WHAT YOU HAVE TO DO:
Within the listing below, filter for "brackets" and copy every matching line.

SUPPLIED INFORMATION:
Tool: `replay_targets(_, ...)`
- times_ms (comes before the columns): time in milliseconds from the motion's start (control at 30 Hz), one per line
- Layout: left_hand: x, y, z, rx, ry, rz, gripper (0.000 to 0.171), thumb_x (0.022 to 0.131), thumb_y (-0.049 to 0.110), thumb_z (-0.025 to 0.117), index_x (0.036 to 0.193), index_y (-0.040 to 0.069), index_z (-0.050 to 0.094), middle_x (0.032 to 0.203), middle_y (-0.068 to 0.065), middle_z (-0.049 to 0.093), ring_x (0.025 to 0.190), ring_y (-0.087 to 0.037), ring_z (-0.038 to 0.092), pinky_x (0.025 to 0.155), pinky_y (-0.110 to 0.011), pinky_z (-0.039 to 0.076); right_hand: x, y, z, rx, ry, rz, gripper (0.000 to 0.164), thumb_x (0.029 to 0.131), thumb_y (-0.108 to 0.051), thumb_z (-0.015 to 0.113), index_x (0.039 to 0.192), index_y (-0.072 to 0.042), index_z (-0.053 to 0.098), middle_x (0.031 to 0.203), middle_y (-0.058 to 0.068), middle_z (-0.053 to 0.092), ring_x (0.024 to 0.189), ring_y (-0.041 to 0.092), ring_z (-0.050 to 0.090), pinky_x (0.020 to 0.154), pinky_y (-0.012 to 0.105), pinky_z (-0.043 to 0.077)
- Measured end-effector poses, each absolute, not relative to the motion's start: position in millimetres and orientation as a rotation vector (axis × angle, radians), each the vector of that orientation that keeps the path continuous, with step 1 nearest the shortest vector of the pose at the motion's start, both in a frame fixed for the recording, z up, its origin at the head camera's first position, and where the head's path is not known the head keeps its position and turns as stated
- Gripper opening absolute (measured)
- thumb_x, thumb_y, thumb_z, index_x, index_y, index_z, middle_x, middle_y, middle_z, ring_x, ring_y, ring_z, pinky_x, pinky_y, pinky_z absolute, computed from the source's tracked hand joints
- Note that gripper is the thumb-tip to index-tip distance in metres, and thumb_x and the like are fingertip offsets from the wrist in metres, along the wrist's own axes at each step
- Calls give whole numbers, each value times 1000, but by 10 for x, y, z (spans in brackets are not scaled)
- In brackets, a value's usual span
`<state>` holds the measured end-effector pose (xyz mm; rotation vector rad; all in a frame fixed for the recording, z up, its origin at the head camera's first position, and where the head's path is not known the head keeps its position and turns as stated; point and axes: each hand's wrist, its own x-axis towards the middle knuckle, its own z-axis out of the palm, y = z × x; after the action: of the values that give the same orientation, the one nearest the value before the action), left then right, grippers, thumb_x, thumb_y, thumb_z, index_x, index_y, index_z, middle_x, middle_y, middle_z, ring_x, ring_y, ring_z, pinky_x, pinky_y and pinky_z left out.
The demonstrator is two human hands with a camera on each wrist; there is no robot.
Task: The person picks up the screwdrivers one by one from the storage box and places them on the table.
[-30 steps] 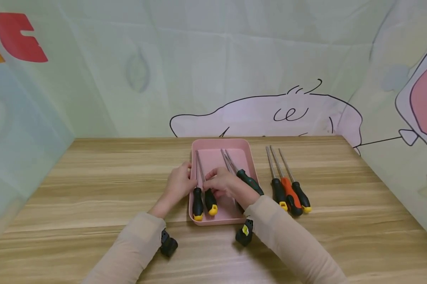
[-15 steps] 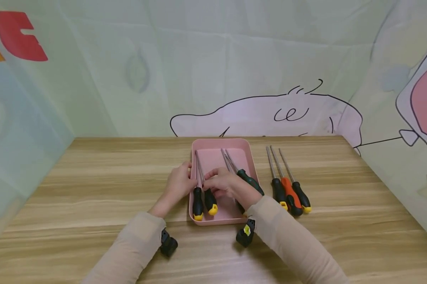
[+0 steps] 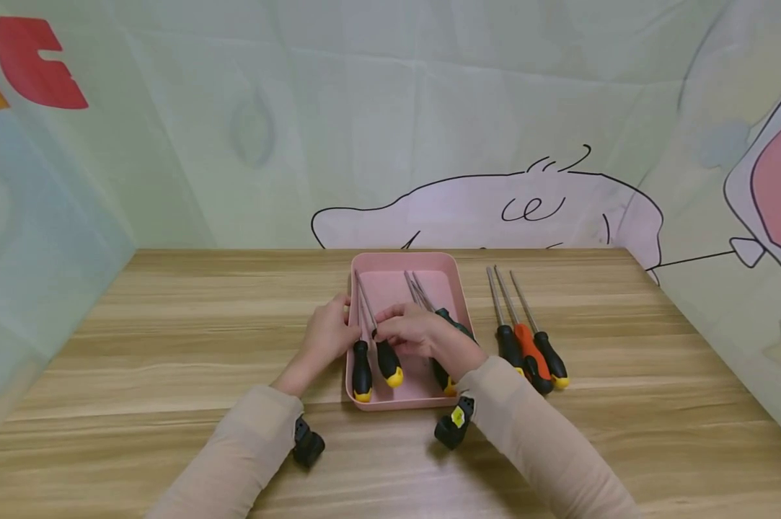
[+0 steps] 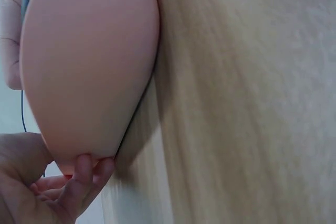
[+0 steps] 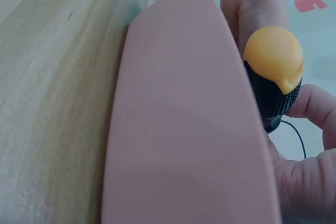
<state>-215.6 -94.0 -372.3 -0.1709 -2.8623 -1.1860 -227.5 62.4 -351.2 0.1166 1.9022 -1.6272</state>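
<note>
A pink tray (image 3: 403, 405) holds several screwdrivers. My left hand (image 3: 328, 331) grips the tray's left wall; in the left wrist view its fingers (image 4: 83, 182) lie against the outside of that wall. Over the tray, my right hand (image 3: 422, 330) pinches a screwdriver (image 3: 389, 364) with a black handle and yellow end near where shaft meets handle. The right wrist view has that yellow end (image 5: 274, 59) standing above the rim. A similar screwdriver (image 3: 361, 373) lies along the left wall. Partly hidden under my right hand are a dark green-handled screwdriver (image 3: 453, 322) and a black-and-yellow one (image 3: 443, 378).
To the right of the tray, three screwdrivers lie side by side on the wooden table (image 3: 202, 324): a black-handled one (image 3: 510, 349), an orange-and-black one (image 3: 534, 357) and a black-and-yellow one (image 3: 551, 359). A printed cloth backdrop (image 3: 390, 130) stands behind the table.
My right hand has shifted slightly to the right, and the pinched screwdriver's handle has moved right and a little away from me. The left hand has stayed at the tray wall.
</note>
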Motion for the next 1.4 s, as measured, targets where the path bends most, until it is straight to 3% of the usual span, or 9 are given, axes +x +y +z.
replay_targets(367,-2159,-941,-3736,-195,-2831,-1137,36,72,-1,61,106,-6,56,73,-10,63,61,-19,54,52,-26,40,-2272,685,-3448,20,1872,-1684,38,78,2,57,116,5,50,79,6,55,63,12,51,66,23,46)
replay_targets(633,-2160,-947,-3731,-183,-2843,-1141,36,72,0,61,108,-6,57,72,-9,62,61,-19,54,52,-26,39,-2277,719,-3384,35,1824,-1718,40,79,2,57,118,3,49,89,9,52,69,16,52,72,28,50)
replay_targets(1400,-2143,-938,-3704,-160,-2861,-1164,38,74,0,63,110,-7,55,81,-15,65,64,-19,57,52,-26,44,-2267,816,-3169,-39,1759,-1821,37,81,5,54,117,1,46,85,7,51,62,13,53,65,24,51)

SOLUTION:
- Calls give whole numbers, each value times 1000, but by 10 for x, y, z (spans in brackets are not scaled)
- In brackets, a value's usual span

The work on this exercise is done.